All lines from the one with "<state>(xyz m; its" through the last line of the data below should be copied exactly; please add nothing.

Dataset content
··········
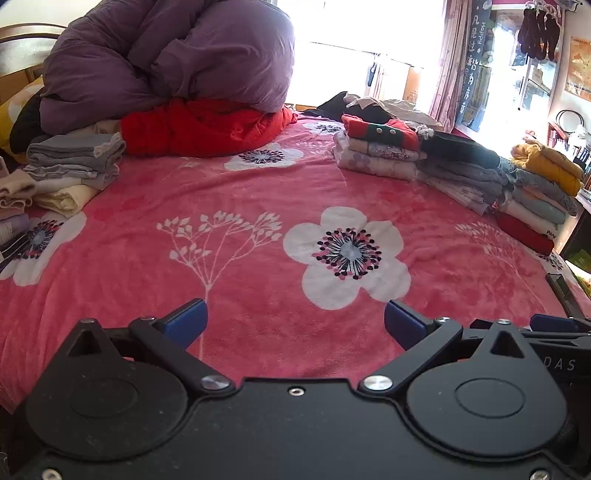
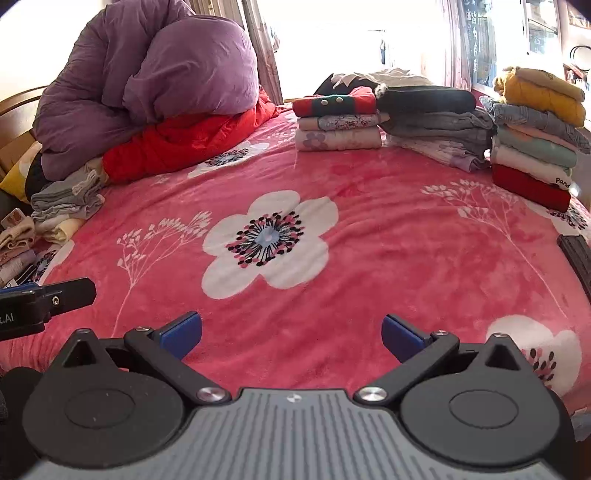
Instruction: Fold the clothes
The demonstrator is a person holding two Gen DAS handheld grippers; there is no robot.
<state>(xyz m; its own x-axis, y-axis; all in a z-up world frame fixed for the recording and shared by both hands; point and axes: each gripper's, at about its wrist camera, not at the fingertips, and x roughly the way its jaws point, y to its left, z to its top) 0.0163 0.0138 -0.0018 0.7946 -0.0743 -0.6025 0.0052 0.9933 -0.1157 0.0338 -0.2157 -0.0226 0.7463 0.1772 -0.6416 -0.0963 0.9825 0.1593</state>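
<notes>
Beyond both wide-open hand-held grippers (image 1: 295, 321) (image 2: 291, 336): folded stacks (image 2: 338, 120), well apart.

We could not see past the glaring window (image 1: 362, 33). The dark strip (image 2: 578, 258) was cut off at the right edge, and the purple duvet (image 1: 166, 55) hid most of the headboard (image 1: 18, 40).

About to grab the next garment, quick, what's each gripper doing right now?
Left gripper: open, holding nothing, over the pink floral blanket.
Right gripper: open, holding nothing.
</notes>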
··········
Solution to the problem
<state>(xyz m; its own x-axis, y-axis; all in a z-up world frame fixed for the recording and shared by both hands; point and axes: each gripper's, at about its wrist camera, not at the fingertips, and x roughly the way its jaws point, y to its left, z to its top) 0.0163 0.0138 -0.0018 0.7946 -0.0743 -0.6025 0.0052 0.9933 -0.1157 0.0338 -0.2157 -0.0226 0.7463 0.1772 -0.6416 -0.0963 0.9825 0.1593</state>
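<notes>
Beyond both wide-open hand-held grippers (image 1: 295, 321) (image 2: 291, 336): folded stacks (image 2: 338, 120), well apart.

We could not see past the glaring window (image 1: 362, 33). The dark strip (image 2: 578, 258) was cut off at the right edge, and the purple duvet (image 1: 166, 55) hid most of the headboard (image 1: 18, 40).

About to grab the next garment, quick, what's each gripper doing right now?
Left gripper: open, holding nothing, over the pink floral blanket.
Right gripper: open, holding nothing.
</notes>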

That completes the output for this exercise.